- _REQUIREMENT_
Scan the material for the string "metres" and copy out every line in which it occurs.

───

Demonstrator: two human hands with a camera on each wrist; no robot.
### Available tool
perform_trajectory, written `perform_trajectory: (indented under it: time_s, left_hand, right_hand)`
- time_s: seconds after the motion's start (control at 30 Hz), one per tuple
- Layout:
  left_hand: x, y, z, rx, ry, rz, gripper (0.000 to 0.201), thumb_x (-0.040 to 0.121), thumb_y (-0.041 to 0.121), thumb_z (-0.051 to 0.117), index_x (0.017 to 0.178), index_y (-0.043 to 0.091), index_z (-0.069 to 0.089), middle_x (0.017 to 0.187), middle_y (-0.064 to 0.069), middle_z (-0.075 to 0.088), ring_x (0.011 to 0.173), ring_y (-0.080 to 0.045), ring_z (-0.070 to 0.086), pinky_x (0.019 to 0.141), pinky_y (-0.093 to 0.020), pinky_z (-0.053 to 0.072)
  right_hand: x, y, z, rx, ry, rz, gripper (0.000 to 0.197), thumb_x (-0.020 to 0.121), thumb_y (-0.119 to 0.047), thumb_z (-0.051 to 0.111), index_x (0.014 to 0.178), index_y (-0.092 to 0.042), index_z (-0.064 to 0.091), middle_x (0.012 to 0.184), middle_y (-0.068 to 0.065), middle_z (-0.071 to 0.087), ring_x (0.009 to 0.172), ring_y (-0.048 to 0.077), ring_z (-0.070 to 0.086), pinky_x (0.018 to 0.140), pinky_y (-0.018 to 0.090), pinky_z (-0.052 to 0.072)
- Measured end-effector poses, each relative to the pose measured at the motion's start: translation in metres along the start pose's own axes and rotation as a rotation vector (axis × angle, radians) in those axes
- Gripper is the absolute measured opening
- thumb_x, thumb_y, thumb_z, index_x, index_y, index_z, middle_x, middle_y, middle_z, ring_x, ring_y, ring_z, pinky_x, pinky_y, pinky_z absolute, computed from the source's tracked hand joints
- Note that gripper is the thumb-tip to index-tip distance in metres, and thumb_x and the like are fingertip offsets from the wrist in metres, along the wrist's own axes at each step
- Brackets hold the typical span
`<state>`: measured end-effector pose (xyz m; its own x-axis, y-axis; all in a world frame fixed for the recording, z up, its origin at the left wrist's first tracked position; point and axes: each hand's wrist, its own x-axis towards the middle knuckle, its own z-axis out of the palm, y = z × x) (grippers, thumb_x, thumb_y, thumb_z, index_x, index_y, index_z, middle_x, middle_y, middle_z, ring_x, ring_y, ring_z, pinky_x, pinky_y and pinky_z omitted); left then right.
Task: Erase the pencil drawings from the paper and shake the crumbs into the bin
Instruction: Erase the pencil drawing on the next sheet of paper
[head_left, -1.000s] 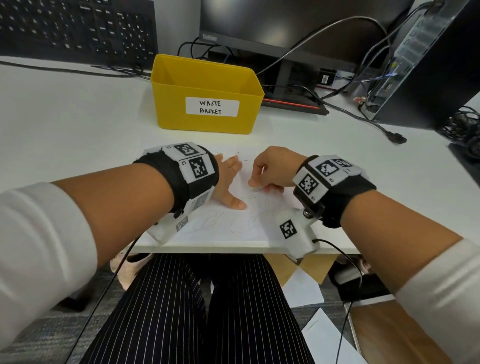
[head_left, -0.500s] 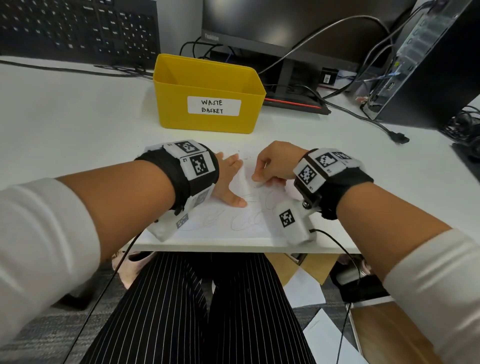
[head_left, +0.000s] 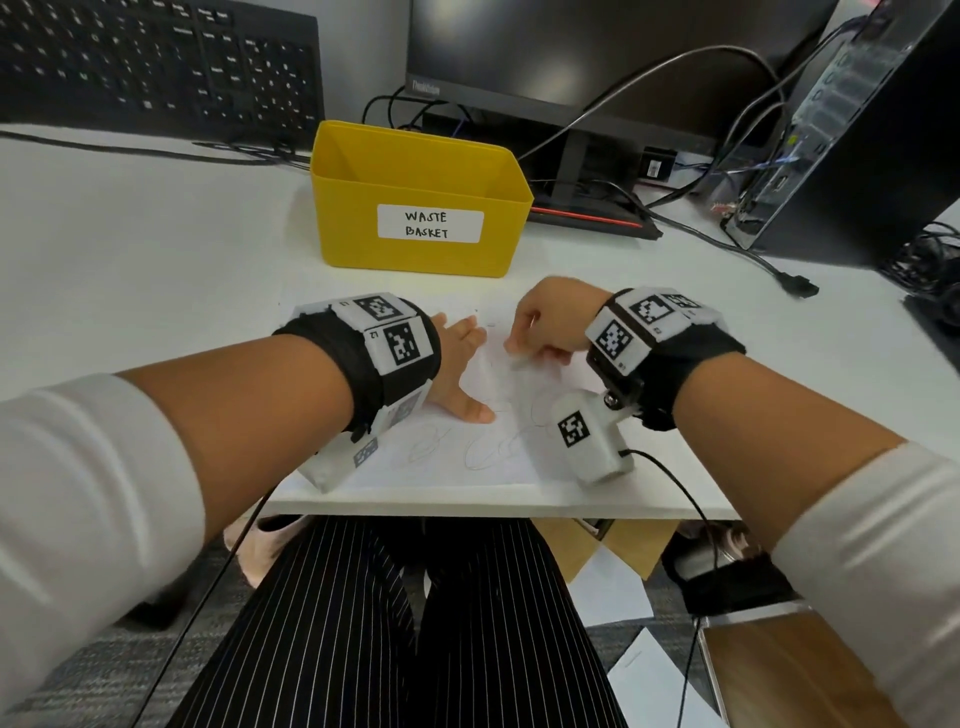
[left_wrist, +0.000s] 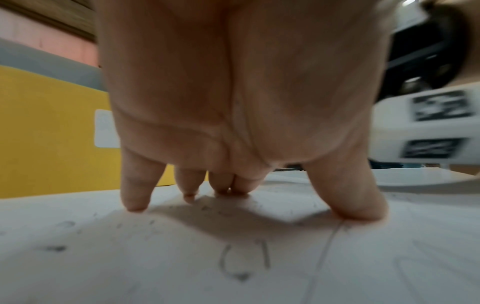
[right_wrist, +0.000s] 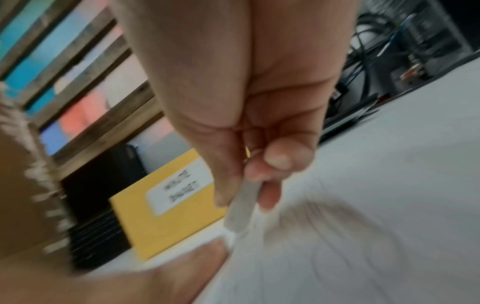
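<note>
I am mid-erase: my right hand (head_left: 550, 322) pinches the eraser (right_wrist: 241, 207) against the paper (head_left: 467, 457) at frame centre, my left hand (head_left: 457, 364) spread flat pinning it. Next, the loops lower down, then the yellow bin (head_left: 421, 208) above.

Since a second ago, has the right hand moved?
Yes. The right hand has shifted away from the desk edge, toward the yellow bin.

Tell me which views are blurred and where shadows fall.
Head view: mostly sharp, edges bent by the wide lens. Left wrist view: left hand close and soft, casting a shadow on the paper. Right wrist view: heavy motion smear; the eraser in the right hand is blurred.
</note>
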<state>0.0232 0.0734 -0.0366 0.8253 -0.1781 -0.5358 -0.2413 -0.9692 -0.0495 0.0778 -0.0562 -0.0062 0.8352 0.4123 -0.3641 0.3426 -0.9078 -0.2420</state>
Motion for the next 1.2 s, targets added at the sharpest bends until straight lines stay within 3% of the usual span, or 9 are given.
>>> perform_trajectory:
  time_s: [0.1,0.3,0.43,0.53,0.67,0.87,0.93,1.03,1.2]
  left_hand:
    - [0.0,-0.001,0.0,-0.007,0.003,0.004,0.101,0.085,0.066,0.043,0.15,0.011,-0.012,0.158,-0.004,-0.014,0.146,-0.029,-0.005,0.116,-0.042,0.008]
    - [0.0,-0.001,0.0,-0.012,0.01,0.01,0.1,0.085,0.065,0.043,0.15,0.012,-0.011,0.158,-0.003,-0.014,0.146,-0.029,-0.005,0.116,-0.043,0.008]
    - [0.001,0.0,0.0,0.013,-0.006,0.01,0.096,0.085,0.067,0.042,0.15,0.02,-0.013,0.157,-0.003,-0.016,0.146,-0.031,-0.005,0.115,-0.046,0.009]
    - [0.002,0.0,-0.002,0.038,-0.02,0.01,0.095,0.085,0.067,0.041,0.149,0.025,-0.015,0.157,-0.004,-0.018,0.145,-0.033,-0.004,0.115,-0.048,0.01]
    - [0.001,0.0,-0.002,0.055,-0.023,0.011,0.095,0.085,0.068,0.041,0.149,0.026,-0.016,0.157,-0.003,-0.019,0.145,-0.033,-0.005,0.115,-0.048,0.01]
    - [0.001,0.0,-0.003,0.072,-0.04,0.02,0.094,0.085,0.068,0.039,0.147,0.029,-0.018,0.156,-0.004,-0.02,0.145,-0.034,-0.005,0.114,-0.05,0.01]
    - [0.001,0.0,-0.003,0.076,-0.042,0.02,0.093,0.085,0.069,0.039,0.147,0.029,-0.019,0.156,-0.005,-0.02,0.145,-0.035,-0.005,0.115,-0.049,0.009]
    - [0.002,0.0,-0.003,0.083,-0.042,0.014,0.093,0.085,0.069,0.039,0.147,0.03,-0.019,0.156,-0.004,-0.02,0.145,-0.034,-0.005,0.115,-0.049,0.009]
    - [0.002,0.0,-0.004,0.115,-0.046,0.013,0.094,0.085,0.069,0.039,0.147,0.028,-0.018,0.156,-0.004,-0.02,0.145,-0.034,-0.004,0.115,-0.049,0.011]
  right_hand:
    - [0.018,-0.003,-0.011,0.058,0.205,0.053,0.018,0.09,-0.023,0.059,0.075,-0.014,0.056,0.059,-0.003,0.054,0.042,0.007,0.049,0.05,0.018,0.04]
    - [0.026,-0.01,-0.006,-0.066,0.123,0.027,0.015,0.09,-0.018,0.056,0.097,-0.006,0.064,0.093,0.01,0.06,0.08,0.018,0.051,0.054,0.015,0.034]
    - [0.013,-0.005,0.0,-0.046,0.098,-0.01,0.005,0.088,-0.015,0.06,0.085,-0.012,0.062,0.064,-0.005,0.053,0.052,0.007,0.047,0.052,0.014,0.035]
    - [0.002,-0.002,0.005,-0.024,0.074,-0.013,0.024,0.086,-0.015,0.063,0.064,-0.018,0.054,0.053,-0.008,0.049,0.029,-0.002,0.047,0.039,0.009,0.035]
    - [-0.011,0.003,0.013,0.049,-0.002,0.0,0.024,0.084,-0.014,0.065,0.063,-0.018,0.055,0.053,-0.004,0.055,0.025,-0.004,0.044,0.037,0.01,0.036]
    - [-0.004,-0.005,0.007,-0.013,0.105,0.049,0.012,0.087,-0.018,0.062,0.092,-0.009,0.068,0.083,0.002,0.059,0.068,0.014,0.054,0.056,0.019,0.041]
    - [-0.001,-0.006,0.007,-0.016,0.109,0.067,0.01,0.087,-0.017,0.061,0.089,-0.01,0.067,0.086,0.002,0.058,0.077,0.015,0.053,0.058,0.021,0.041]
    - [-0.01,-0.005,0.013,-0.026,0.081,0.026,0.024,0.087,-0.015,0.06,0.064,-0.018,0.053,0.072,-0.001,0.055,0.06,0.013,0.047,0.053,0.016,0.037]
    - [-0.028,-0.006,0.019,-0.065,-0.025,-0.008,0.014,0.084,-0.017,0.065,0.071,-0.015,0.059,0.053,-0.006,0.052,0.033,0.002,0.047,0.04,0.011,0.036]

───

- _RESPONSE BELOW_
- Measured end-effector poses, each relative to the pose measured at the motion's start: translation in metres along the start pose's own axes and rotation as a rotation vector (axis × angle, radians) in those axes
- Note that gripper is the thumb-tip to index-tip distance in metres, and thumb_x and the like are fingertip offsets from the wrist in metres, along the wrist's own axes at each step

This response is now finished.